Officials speaking on deep background said earlier today that President Joe Biden could roll out a program Wednesday – his first day back at the White House after his summer vacation — that would include roughly $10,000 in loan forgiveness for borrowers who make less than $125,000 a year.

The White House is also expected to announce that the current moratorium on student loan payments will be extended through the end of the year.

If it comes to pass, the announcement would be a week ahead of the self-imposed Aug. 31 deadline the president set for himself for the student loan decision.

In the meantime, the Education Department is encouraging borrowers who qualify to apply to the Public Service Loan Forgiveness program before its Oct. 31 waiver deadline.

In a written statement, Education Secretary Miguel Cardona said on Tuesday that before changes implemented in October 2021, Public Service Loan Forgiveness was “nothing more than an empty promise” that only 7,000 borrowers ever managed to qualify for.

The changes made to the program last year made it easier for a wider population of public servants with federal student loans to qualify to have their debts canceled.
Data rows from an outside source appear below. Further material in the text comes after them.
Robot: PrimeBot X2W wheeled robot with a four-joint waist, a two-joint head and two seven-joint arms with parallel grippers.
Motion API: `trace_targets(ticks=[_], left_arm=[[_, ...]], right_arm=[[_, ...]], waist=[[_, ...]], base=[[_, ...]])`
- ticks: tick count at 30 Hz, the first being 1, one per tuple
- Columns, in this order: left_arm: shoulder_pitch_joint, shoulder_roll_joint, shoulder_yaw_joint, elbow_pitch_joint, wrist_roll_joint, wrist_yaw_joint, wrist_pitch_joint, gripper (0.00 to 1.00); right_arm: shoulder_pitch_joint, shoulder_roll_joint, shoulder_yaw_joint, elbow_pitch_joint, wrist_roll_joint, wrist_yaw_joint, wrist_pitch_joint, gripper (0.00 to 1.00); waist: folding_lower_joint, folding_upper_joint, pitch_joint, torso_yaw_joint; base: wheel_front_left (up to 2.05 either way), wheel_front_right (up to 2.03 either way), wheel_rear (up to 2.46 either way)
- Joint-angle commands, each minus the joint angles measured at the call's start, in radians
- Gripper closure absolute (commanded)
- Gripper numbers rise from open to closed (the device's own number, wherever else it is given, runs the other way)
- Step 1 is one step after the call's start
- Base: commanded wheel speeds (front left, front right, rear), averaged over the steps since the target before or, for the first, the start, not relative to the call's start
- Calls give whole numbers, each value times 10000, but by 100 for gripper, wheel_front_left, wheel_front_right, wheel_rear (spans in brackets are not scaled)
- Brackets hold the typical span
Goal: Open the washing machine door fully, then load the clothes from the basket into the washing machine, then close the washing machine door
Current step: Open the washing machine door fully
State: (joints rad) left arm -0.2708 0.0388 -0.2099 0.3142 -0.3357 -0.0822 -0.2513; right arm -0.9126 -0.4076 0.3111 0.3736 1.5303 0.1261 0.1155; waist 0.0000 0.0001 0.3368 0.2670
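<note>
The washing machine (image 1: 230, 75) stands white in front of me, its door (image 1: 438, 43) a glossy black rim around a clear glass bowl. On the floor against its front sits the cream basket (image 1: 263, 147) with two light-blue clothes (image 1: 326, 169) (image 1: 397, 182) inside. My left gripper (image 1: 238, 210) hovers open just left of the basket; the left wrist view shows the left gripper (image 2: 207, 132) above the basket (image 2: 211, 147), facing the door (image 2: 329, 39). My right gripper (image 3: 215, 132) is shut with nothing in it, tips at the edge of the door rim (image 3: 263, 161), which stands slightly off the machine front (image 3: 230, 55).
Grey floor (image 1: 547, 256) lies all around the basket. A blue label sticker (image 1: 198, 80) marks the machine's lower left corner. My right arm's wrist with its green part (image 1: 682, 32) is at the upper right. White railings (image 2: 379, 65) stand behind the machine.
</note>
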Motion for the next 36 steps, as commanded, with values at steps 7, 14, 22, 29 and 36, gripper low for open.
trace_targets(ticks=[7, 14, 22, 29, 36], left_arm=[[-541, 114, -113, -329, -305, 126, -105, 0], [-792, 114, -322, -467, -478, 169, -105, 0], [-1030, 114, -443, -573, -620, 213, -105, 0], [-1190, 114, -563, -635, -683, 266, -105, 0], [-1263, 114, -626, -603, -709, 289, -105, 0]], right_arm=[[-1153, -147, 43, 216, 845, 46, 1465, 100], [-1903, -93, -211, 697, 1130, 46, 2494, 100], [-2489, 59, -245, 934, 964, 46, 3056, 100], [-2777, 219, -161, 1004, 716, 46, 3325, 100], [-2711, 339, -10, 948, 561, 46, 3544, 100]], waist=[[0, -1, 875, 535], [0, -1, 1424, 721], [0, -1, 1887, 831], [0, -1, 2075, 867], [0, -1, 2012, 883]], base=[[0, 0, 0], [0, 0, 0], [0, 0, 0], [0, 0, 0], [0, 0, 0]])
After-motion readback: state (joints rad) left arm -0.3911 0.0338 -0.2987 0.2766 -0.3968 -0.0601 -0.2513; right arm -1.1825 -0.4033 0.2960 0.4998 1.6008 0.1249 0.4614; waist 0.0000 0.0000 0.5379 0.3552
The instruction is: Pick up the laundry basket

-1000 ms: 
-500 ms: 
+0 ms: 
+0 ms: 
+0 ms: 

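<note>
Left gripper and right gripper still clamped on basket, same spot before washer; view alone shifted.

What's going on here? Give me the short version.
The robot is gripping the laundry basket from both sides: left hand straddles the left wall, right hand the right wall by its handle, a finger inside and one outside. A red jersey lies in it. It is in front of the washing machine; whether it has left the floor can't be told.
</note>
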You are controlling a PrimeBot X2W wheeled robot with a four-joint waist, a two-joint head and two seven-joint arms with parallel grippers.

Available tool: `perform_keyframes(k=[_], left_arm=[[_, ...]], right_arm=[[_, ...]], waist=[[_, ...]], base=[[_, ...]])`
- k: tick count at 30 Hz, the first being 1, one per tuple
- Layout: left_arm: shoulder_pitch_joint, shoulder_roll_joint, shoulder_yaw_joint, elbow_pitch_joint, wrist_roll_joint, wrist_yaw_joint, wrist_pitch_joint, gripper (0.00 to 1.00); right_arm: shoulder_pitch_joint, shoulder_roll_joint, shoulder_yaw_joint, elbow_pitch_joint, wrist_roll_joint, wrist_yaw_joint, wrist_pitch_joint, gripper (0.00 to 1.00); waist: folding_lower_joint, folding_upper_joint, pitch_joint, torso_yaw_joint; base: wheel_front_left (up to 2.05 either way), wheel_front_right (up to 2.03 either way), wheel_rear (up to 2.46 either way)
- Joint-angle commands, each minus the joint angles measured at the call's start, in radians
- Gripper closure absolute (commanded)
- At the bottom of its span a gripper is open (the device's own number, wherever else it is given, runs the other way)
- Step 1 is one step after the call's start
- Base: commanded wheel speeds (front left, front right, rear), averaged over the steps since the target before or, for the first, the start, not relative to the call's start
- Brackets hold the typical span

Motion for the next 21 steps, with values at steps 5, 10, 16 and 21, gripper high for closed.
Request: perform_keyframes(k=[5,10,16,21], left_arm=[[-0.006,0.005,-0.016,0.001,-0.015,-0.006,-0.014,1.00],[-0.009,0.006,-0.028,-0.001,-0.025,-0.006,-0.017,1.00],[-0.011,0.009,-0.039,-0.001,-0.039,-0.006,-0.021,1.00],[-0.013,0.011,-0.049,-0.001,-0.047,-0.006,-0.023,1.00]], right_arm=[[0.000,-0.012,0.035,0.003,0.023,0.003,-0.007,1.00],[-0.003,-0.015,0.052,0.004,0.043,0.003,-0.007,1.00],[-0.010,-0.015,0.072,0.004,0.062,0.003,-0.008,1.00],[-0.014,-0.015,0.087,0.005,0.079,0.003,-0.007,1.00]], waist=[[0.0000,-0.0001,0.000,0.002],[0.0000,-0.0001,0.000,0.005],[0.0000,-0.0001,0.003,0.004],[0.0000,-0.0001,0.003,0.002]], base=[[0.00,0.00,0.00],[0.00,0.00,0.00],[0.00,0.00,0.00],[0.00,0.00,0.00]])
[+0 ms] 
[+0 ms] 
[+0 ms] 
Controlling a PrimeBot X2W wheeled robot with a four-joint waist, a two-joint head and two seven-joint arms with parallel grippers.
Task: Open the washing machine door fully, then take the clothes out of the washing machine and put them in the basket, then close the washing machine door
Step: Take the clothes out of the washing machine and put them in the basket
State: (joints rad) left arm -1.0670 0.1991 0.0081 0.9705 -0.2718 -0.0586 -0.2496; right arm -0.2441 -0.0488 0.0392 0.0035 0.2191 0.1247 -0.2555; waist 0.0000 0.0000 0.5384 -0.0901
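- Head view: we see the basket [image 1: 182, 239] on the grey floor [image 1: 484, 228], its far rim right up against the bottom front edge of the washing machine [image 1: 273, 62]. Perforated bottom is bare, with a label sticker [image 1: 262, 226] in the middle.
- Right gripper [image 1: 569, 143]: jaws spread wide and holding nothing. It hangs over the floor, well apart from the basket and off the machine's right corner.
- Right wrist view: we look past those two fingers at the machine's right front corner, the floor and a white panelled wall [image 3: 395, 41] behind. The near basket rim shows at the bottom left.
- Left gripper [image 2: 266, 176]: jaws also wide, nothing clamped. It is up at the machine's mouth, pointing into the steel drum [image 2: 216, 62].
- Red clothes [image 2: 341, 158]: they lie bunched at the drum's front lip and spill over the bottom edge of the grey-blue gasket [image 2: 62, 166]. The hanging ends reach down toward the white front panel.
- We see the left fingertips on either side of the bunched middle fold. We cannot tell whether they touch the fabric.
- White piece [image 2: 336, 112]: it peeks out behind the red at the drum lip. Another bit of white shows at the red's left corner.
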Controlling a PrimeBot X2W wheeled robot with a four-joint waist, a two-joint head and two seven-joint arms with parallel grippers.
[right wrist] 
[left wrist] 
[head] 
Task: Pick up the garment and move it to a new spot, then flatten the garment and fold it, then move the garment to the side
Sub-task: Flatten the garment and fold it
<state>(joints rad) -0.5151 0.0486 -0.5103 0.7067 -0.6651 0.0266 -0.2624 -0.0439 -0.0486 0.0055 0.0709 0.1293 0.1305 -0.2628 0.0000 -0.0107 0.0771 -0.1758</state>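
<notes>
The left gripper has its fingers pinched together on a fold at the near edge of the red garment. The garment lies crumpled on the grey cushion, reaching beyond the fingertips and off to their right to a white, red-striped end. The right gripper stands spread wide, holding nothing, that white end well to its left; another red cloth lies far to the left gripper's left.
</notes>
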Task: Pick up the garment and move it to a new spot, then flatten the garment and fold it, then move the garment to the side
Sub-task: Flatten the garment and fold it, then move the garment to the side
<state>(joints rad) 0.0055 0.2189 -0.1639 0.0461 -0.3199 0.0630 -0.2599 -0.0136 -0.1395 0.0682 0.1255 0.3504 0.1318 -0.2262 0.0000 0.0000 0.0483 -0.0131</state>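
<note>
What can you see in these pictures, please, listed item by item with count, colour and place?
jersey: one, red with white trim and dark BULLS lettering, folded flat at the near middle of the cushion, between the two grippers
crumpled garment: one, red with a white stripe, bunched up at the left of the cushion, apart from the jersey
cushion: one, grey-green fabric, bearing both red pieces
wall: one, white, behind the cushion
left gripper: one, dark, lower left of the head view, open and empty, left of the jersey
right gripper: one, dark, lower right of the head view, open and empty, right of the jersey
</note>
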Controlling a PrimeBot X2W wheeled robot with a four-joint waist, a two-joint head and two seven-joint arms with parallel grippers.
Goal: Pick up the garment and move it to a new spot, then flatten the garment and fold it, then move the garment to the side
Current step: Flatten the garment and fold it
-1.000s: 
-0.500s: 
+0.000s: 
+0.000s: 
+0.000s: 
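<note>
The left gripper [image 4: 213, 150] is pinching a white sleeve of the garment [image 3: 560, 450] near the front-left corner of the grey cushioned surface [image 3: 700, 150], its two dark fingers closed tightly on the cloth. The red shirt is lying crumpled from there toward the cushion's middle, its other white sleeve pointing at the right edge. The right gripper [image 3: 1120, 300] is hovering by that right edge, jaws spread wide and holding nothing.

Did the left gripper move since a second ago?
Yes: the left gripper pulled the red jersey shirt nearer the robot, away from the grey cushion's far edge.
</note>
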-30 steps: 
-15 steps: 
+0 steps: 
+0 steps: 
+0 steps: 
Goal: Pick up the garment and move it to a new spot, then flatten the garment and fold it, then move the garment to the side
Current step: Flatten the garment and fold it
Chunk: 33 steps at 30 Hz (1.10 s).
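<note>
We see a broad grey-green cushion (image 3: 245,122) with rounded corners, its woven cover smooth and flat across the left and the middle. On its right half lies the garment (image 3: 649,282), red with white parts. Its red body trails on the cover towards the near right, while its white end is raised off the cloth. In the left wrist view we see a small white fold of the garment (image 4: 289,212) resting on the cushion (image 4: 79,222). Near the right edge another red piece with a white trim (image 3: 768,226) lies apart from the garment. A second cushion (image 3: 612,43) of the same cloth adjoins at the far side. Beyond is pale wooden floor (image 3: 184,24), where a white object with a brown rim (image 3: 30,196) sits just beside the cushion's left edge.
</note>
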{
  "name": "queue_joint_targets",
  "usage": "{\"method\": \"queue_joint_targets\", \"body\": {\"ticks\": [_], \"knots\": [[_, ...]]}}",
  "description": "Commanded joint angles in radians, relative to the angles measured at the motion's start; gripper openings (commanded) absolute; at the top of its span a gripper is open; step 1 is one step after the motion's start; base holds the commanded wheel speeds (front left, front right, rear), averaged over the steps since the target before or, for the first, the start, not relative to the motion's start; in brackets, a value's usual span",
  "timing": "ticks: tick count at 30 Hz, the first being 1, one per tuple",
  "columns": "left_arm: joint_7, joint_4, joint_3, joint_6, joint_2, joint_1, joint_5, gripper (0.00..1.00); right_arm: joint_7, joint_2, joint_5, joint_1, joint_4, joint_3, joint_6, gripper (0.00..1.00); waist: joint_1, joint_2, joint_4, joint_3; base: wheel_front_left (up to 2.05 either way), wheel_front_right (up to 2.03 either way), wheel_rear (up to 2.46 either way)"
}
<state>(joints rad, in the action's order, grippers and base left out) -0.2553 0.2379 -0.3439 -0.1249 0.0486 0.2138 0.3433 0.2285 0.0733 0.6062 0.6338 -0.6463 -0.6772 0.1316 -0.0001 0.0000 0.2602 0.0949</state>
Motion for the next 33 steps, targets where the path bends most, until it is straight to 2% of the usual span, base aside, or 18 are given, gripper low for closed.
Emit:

“Today’s announcement that we’ve surpassed $10 billion in forgiveness for more than 175,000 public servants shows that the Biden-Harris administration’s efforts to cut red tape are turning the Public Service Loan Forgiveness program from a promise broken into a promise kept,” Cardona said. 

“We’re committed to helping borrowers who choose to pursue careers in education, public health, social work, law enforcement and other critical fields receive the benefits to which they’re entitled for leading lives of service,” he added.

Temporary changes to the Public Service Loan Forgiveness program are also allowing student borrowers to get credit for payments made on loans from the Federal Family Education Loan Program, the Perkins Loan Program and other federal student loans. 

These borrowers must apply to consolidate their loans into a Direct Consolidation Loan before the deadline of Oct. 31 to qualify for the program under the temporary changes.

Additionally, under the temporary changes, past periods of repayment count whether or not borrowers were on a qualifying repayment plan or whether or not borrowers made payments.

Most borrowers who work or worked for a nonprofit or federal, state, tribal or local government since 2007 and who were repaying their loans are eligible. Borrowers can also combine multiple sources of part-time employment to qualify and months in service do not have to be consecutive.